Repeat the data below in full. Pictures must not be part of the copy.

- [SOURCE MATERIAL]:
------------------------

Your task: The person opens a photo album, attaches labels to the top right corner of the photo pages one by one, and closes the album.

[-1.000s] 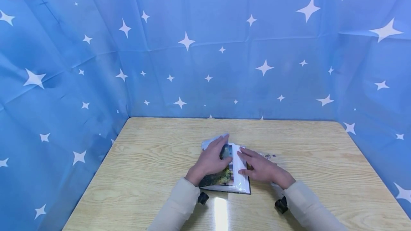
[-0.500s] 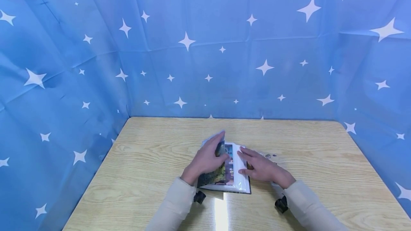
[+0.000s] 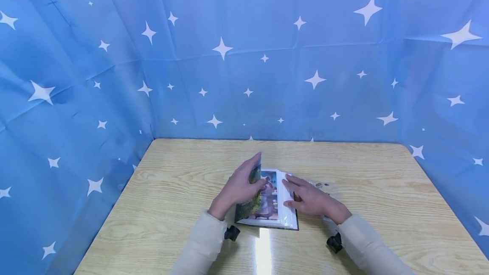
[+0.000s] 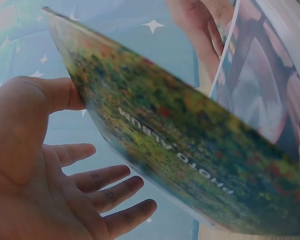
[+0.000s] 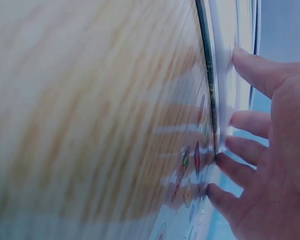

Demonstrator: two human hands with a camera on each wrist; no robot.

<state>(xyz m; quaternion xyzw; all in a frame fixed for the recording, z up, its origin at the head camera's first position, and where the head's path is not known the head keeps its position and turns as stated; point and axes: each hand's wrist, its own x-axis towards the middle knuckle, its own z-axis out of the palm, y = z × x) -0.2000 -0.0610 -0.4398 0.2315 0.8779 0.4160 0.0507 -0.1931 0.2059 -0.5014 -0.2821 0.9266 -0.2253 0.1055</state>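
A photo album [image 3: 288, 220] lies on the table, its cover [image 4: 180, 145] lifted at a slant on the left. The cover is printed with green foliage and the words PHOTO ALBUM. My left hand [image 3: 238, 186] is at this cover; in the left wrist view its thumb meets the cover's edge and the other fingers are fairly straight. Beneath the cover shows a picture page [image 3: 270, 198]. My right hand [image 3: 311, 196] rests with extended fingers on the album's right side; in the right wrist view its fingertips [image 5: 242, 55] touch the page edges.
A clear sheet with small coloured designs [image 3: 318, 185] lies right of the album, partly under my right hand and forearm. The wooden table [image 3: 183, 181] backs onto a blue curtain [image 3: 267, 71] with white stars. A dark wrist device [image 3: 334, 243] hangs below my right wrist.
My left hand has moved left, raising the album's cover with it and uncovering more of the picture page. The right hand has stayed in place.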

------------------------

- [ANSWER BOX]:
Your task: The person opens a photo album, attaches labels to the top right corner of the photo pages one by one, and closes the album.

[-1.000s] 
[-0.500s] 
[+0.000s] 
[+0.000s] 
[+0.000s] 

Demonstrator: two human hands with a camera on each wrist; no robot.

<state>(xyz m; quaternion xyzw; all in a frame fixed for the recording, z up, its origin at the head camera's first position, and where the head's path is not known the head keeps its position and turns as stated; point and axes: each hand's wrist, its own x-axis towards the middle knuckle, its own z-axis out of the palm, y = z × x) -0.2000 -0.0610 -0.4398 0.2315 0.8779 0.4160 0.0507 -0.1931 0.2059 -0.5014 -0.2821 0.9266 -0.2253 0.1055</state>
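A photo album [image 3: 288, 220] lies on the table, its cover [image 4: 180, 145] lifted at a slant on the left. The cover is printed with green foliage and the words PHOTO ALBUM. My left hand [image 3: 238, 186] is at this cover; in the left wrist view its thumb meets the cover's edge and the other fingers are fairly straight. Beneath the cover shows a picture page [image 3: 270, 198]. My right hand [image 3: 311, 196] rests with extended fingers on the album's right side; in the right wrist view its fingertips [image 5: 242, 55] touch the page edges.
A clear sheet with small coloured designs [image 3: 318, 185] lies right of the album, partly under my right hand and forearm. The wooden table [image 3: 183, 181] backs onto a blue curtain [image 3: 267, 71] with white stars. A dark wrist device [image 3: 334, 243] hangs below my right wrist.
My left hand has moved left, raising the album's cover with it and uncovering more of the picture page. The right hand has stayed in place.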

That is the entire output.